Guest speakers are Roy Romer, former Colorado governor and recently retired superintendent of Los Angeles Unified School District; Mark Roosevelt, superintendent for Pittsburgh Public Schools; and University Professor of Psychology and Cognitive Science Lauren Resnick, director of Pitt’s Learning Research and Development Center (LRDC) and Institute for Learning.

Mark Roosevelt

Romer was the governor of Colorado for three terms, from 1986 to 1998, becoming the nation’s senior Democratic governor. As governor, he served as chair of the Educational Commission of the States and the National Education Goals Panel. Romer currently chairs the Strong American Schools “ED in ‘08” campaign.

Before becoming superintendent of the second-largest school district in Pennsylvania, Roosevelt was a state representative in Massachusetts, serving in the state’s General Court (legislature) from 1986 to 1994, where helped pass the Education Reform Act of 1993. That law changed the funding mechanism for school districts and raised standards for statewide testing.

Resnick is an internationally known scholar in the cognitive science of learning and instruction. Her research focuses on school reform, assessment, effort-based education, the nature and development of thinking abilities, and the role of talk and discourse in learning.
An advisor to the first chair of the National Education Goals Panel, Resnick served as a member of the National Council on Education Standards and Testing.
—Anthony M. Moore

Health Law Job Fair Slated

Pitt’s School of Law and the American Society of Law, Medicine, and Ethics (ASLME) will sponsor a conference for law students on Friday titled “Taking the Health Law Career Path: Health Law Student Conference and Job Fair” in the Barco Law Building’s Teplitz Memorial Courtroom and various classrooms.

The conference, beginning at 8:45 a.m. and open to law students from across the country, is aimed at those interested in pursuing careers in health law in settings other than large law firms.

Donna Gerson, career consultant and author of Choosing Small, Choosing Smart: Job Search Strategies for Lawyers in the Small Firm Market (National Association for Law Placement, 2001), will be the featured speaker.

Director of Career Planning and Placement in Pitt’s law school from 1994 to 2001, Gerson now works as a freelance writer and contributing editor to the American Bar Association’s (ABA) Student Lawyer magazine. A lawyer, Gerson has practiced in both midsize and small law firms. She serves as a pro bono attorney for the Neighborhood Legal Services Association. She is a member of the ABA, the Pennsylvania Bar Association, and the Allegheny County Bar Association.

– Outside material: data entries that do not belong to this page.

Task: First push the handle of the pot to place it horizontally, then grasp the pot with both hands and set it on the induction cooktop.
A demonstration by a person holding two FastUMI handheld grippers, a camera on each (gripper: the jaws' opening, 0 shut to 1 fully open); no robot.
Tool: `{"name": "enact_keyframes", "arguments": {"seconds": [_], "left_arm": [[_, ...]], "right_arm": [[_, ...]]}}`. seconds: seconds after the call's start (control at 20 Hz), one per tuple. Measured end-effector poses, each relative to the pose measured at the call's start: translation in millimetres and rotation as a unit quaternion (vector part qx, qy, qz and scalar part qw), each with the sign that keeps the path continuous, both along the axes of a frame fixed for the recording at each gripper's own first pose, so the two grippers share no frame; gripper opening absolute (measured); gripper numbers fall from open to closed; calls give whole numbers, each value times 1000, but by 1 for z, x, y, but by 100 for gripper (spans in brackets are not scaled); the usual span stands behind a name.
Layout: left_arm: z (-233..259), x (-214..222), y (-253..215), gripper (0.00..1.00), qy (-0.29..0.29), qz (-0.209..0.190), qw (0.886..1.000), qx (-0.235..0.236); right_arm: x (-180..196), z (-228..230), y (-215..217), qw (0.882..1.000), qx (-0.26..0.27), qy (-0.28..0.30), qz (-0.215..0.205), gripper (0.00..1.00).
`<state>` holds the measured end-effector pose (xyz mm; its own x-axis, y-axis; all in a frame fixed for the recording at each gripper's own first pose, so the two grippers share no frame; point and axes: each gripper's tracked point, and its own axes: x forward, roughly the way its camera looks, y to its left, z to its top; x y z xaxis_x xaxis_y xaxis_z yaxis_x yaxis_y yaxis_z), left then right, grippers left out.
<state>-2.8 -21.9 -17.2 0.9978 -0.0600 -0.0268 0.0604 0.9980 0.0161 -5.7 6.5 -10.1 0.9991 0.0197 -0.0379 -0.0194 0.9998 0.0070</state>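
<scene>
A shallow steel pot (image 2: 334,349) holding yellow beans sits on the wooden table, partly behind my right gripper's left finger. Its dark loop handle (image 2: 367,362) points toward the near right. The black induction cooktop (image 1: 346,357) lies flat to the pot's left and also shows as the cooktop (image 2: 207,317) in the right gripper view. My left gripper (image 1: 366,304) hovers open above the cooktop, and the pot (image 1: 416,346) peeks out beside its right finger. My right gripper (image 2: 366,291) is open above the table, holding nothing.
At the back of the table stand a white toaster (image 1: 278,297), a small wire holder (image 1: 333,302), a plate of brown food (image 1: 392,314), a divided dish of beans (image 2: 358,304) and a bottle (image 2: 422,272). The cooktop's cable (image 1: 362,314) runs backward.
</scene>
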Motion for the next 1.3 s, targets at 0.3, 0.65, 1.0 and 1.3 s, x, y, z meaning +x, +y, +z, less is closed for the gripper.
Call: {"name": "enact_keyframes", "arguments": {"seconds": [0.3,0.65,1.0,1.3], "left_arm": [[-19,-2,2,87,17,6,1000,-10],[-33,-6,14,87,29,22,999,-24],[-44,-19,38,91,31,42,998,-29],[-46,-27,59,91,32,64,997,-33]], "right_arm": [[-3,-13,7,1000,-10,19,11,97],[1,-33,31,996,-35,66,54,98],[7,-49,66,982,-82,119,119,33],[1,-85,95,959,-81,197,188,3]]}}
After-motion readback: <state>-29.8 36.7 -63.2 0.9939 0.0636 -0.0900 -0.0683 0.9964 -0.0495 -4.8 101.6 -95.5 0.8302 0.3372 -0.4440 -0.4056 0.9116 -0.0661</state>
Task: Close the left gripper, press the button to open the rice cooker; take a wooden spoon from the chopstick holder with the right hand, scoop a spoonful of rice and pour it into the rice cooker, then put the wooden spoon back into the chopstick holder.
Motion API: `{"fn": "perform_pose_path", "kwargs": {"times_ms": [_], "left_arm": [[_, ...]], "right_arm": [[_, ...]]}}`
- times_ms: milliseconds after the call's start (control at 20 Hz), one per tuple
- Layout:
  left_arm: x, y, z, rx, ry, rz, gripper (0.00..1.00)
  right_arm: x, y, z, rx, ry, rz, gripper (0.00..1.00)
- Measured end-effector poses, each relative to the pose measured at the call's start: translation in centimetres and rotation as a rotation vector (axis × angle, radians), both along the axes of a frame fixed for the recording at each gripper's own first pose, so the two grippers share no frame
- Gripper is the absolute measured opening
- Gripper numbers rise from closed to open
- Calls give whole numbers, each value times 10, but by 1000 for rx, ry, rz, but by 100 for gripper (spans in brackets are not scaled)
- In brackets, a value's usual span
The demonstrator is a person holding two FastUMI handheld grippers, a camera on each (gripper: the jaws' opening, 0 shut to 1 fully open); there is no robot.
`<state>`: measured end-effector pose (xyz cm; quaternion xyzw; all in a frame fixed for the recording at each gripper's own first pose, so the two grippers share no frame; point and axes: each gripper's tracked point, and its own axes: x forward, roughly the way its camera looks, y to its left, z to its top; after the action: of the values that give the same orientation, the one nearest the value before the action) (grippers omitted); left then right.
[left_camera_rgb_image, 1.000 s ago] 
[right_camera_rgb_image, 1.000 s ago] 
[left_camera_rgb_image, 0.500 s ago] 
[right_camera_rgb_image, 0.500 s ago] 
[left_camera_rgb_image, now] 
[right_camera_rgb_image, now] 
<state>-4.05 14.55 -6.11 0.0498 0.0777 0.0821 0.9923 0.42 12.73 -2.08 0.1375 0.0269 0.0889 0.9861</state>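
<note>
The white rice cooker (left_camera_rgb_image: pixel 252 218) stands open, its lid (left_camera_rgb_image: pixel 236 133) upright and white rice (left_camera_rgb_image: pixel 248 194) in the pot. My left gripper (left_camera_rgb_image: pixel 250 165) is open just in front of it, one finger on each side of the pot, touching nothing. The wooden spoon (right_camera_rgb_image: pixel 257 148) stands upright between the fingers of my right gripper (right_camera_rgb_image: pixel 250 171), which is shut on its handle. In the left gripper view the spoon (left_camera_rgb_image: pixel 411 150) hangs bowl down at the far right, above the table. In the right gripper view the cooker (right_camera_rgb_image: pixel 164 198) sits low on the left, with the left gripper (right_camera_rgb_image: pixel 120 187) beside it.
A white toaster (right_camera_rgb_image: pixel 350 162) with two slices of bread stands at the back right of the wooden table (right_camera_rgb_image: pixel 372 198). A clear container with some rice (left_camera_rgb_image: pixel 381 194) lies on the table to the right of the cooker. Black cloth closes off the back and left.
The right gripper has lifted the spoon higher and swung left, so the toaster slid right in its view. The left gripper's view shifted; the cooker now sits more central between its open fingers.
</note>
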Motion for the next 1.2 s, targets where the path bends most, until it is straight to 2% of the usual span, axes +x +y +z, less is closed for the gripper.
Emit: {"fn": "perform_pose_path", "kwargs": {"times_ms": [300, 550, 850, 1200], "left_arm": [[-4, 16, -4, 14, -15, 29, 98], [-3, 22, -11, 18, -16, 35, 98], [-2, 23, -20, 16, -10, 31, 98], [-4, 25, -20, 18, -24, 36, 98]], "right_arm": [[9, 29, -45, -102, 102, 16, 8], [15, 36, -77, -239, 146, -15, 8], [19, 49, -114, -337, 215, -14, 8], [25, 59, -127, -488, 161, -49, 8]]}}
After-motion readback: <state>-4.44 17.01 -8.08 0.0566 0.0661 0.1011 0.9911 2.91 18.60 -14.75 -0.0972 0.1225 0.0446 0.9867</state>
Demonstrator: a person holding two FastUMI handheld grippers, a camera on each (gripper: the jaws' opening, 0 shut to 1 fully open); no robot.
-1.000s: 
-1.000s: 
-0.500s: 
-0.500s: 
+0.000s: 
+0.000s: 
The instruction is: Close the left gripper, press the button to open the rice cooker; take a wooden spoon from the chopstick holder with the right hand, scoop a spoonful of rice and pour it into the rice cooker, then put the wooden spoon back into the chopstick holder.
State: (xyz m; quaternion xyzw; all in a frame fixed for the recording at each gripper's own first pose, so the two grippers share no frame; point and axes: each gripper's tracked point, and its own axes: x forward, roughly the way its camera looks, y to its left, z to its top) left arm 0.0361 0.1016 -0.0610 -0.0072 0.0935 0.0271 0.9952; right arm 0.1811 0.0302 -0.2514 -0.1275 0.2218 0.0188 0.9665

Organizations providing speakers include UPMC, University Hospitals Health System of Cleveland, the Pennsylvania Departments of Public Welfare and Health, the American Society of Anesthesiologists, the American Psychological Association, the Blue Cross Blue Shield Association, Respironics Corp., the Pennsylvania Health Law Project, and the Children’s National Medical Center.